We’re a long way from knowing who will be the Republican nominee for president in 2016. Early polling data, however, can give us a sense for who fits the profile of past nominees, and who doesn’t.
Since 1980, two types of candidates have won presidential nominations when an incumbent president wasn’t running in their party: those who were unfamiliar to voters early in the campaign, and those who were both well known and well liked.
Chris Christie, the Republican governor of New Jersey, is well known but not particularly well liked.
In the chart below, I’ve matched the net favorability rating (favorable rating minus unfavorable rating) of every major party nominee among their party’s members since 1980 against the percentage of party members who could form an opinion of them during the first six months of the year before the primaries.
Some nominees, such as Democrats Michael Dukakis and Bill Clinton, weren’t well known at this point in the campaign. Some, such as Republicans Bob Dole and Ronald Reagan, were very well known and popular. There was George W. Bush in 1999, who was particularly well liked, even if he wasn’t universally known. But no prior nominee had a net favorability rating more than 10 percentage points below where you’d expect given his name recognition.
Christie is 25 percentage points off the pace. His net favorable rating among Republicans in an average of YouGov polls so far this year, a December Monmouth University poll and a late November Quinnipiac University poll is just +19 percentage points. That was despite 77 percent of Republicans being able to form an opinion of him. Given his high name recognition, you would expect him to have a net favorable rating of +45 percentage points.
Just as troubling for Christie: The other plausible Republican candidates (who have been included in at least one poll) fall in line with the public profile of past nominees.

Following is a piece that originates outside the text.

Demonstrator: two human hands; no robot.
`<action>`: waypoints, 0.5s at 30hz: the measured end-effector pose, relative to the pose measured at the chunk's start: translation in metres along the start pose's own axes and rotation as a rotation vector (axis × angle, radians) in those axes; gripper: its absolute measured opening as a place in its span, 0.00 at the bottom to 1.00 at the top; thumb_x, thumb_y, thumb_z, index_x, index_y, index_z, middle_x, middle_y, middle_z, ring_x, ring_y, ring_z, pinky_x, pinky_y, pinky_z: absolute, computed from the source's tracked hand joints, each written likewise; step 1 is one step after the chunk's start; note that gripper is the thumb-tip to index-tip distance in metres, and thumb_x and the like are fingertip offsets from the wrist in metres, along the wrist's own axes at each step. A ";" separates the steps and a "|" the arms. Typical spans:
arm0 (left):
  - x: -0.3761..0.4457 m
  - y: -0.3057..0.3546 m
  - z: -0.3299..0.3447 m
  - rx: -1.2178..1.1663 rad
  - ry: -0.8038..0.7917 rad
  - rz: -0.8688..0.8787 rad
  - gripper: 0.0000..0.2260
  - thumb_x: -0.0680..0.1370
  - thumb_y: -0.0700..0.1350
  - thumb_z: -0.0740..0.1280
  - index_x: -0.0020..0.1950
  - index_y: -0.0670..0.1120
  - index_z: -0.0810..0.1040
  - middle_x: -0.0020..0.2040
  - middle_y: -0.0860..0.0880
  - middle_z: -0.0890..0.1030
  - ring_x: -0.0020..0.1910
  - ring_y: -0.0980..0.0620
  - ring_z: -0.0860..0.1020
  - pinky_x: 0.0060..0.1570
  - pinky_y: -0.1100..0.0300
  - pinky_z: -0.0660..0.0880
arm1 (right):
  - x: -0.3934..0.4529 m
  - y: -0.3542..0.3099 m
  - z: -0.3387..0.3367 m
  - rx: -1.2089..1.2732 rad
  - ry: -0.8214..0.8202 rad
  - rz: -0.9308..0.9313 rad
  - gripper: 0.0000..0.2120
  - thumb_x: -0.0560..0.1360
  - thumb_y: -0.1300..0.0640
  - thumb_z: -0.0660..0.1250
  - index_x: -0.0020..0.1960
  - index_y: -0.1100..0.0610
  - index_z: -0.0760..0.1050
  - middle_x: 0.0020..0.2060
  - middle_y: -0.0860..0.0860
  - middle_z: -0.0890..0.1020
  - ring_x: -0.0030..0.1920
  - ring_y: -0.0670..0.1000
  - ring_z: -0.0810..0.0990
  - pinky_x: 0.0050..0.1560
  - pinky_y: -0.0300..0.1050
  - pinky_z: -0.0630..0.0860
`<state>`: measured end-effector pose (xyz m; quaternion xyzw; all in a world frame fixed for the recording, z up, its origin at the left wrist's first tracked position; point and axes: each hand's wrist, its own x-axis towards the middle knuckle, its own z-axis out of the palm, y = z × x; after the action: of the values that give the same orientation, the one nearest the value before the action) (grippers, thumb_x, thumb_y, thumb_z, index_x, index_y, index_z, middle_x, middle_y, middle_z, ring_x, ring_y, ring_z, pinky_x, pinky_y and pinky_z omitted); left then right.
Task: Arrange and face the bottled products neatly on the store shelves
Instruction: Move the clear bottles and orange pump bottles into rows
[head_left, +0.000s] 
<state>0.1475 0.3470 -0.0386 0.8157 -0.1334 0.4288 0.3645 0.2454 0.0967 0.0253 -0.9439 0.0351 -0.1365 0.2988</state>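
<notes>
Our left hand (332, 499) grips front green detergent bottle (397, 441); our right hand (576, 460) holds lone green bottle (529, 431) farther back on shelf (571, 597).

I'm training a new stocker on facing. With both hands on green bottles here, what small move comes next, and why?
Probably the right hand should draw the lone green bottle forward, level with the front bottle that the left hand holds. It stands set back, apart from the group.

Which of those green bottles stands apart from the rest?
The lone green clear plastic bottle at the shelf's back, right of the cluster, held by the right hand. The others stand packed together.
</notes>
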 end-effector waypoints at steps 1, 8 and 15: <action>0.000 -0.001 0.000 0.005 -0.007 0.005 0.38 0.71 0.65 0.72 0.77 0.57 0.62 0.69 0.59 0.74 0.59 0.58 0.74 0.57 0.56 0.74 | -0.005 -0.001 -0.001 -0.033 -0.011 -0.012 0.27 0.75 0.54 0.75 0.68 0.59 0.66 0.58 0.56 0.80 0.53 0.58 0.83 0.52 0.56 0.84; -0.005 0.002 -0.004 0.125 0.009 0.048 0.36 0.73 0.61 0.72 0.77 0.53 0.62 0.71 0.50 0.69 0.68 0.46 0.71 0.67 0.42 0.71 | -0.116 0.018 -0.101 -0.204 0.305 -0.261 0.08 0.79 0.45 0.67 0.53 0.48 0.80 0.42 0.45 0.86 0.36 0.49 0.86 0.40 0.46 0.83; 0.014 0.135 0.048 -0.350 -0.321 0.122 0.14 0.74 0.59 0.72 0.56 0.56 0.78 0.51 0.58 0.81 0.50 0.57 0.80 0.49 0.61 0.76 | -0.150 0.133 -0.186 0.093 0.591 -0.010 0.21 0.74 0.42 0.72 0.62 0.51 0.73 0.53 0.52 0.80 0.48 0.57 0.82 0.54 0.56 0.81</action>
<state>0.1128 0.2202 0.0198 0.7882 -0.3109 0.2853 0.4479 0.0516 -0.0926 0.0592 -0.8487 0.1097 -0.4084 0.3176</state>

Mitt Romney has a very high net favorable rating among Republicans, which you’d expect given how well known is. Bobby Jindal and Mike Pence aren’t well known and have relatively low net favorable ratings. Jeb Bush’s and Rick Perry’s net favorability ratings are 10 and 9 percentage points below where’d you expect, respectively, but that’s within a standard deviation of the forecast. Reagan was in a similar position at this point in 1979.
Christie’s net favorable rating is more than two standard deviations below what we’d expect from a candidate like him.
Now, perhaps Christie will buck the trend. Our data set includes only 12 past primaries, and this year’s Republican race is historically divided. I, however, would bet against it. Christie’s relatively low popularity is one of the main reasons my colleagues at FiveThirtyEight and I aren’t very high on his chances of capturing the Republican nomination.